■ Exercise description
Retrieve every line of the data holding the word "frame".

■ Recorded information
━━━━━━━━━━

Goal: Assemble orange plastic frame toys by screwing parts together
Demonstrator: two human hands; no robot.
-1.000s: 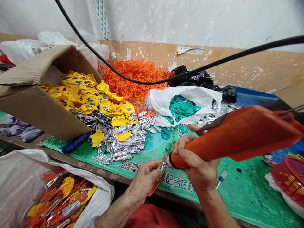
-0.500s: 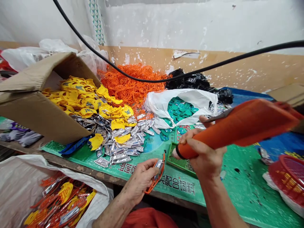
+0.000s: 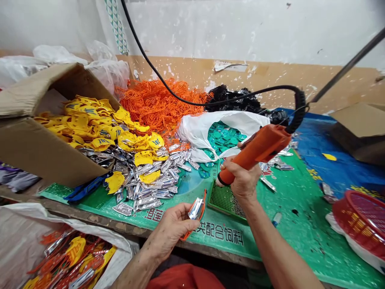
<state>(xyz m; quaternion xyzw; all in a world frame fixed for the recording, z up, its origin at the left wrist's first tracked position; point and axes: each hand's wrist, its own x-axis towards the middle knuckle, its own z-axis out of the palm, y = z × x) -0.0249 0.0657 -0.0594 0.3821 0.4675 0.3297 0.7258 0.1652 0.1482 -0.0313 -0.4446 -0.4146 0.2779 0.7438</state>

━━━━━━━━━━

■ Expected answer
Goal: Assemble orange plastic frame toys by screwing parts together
<state>(xyz m; quaternion xyzw; all in a world frame fixed for the recording, z up, its origin at the left wrist's first tracked position; point and axes: each hand's wrist, its own x-axis towards the middle knuckle, its own z-axis out of the palm, y = z × x) -0.0249 0.0657 -0.0594 0.3821 0.4675 0.3297 0.7258 0.1652 0.1482 -0.0313 -0.4446 -0.4146 0.2779 0.7438</state>

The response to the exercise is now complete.